Merci pour toutes vos questions auxquelles nous allons essayer de répondre.

Permettez-moi de commencer par quelques mots sur la mitzva de la tzedaka, la charité.

C'est à la fois une mitzva positive de la Torah de donner la tzedaka ainsi qu'une mitzva négative de ne pas refuser ceux qui demandent la tzedaka. (Deutéronome 15:7).

Néanmoins, cela ne signifie pas qu'il y a toujours une obligation automatique de donner la tzedaka chaque fois que quelqu'un demande, car de nos jours, la plupart des pauvres ne sont pas considérés comme halachiquement pauvres. Cependant, si une personne présente un certificat d'un rabbin, etc., attestant qu'elle est pauvre, alors on est obligé de lui donner au moins une "perutah" (environ 10 Agurot), ou tant que vous ne pensez pas qu'il ment. Il existe d'autres Halachot concernant le don de charité.

Par exemple :

Bien qu'il y ait une mitzva de donner suffisamment de charité pour couvrir tous les besoins de la personne pauvre, cependant, puisqu'il va demander la tzedaka à tout le monde, on peut supposer qu'il finira par obtenir ce dont il a besoin.

De même, on n'est pas tenu d'accomplir la mitzva de la tzedaka si on est actuellement engagé dans une autre mitzva. Par exemple, si vous êtes en train de prier le Pesukey De'zimrah et que donner la charité perturberait votre concentration, alors vous seriez exempté de donner la charité.
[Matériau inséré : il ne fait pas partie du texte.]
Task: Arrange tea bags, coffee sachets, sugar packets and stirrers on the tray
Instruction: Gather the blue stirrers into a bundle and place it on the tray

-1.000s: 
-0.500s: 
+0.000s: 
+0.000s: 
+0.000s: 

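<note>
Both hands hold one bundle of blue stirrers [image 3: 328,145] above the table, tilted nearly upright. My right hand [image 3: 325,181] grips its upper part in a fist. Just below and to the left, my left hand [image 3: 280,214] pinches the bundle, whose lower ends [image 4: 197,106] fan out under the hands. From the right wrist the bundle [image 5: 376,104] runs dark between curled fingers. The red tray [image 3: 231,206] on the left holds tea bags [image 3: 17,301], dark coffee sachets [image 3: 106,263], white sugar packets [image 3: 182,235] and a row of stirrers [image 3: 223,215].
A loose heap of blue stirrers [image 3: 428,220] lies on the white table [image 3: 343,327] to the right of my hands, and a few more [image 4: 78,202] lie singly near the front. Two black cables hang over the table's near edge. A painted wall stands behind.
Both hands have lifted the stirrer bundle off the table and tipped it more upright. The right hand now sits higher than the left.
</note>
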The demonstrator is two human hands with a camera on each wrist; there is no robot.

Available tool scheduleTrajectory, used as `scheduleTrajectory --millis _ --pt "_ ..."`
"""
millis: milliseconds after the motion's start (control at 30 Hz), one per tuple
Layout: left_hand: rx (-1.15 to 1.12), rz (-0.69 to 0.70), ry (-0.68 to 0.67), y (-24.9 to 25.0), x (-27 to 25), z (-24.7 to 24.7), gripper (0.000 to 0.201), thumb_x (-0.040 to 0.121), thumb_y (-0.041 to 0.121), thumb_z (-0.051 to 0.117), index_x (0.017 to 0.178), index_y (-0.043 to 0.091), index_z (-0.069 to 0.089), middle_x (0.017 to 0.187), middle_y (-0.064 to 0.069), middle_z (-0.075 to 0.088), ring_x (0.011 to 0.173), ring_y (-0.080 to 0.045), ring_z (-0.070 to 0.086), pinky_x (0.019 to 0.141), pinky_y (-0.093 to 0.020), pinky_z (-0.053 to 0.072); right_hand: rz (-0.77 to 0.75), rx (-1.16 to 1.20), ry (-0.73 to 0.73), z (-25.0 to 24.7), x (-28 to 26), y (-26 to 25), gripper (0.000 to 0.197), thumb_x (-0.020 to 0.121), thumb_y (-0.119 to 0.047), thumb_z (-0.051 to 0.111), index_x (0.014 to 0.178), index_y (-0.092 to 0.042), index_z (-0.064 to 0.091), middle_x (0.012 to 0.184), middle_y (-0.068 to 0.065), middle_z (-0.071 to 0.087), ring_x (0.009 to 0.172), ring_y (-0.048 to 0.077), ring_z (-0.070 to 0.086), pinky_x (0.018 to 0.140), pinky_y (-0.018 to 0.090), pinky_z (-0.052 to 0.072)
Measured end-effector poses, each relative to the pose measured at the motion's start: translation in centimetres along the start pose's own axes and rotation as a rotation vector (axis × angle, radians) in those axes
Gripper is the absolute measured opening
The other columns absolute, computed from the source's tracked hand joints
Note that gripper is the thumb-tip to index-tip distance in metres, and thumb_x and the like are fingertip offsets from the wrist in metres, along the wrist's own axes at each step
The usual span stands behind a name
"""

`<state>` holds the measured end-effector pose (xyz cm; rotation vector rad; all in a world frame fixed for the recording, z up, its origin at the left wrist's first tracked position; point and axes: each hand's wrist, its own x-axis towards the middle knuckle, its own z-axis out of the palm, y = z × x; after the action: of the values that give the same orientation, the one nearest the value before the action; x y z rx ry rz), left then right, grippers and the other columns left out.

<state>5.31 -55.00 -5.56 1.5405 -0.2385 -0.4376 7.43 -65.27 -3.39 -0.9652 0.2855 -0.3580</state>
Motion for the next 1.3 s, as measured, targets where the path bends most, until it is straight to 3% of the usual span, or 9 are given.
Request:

Les collecteurs vont de personne en personne dans la  synagogue pendant les prières pour collecter de l'argent pour leurs causes. Pour beaucoup de gens, ces appels à l'argent perturbent leur concentration pendant la prière, donc il  n'est pas obligé de donner de l'argent à quelqu'un qui collecte de l'argent (que ce soit pour les pauvres ou pour toute autre cause valable) pendant qu'on prie, car on est déjà occupé par une mitzva et, par conséquent, exempté de devoir accomplir une autre mitzva. Cela est connu sous le nom de règle de “ha’osek b’mitzva patur min hamitzva,” celui qui est actuellement engagé dans une mitzva est exempté de devoir accomplir toute autre mitzva, y compris la mitzva de la tzedaka.

Il vaut la peine de noter que certains disent que la règle de “ha’osek b’mitzva…” ne s'applique pas si on est capable d'accomplir la deuxième mitzva sans effort supplémentaire et sans compromettre la qualité de la première mitzva. Par conséquent, on peut donner la charité pendant la prière si cela peut être fait avec un effort minimal et ne compromettra pas la concentration sur les prières. Cela peut être fait en laissant quelques pièces sur sa table avant de commencer ses prières et en indiquant simplement les pièces comme un signe pour le mendiant de les prendre.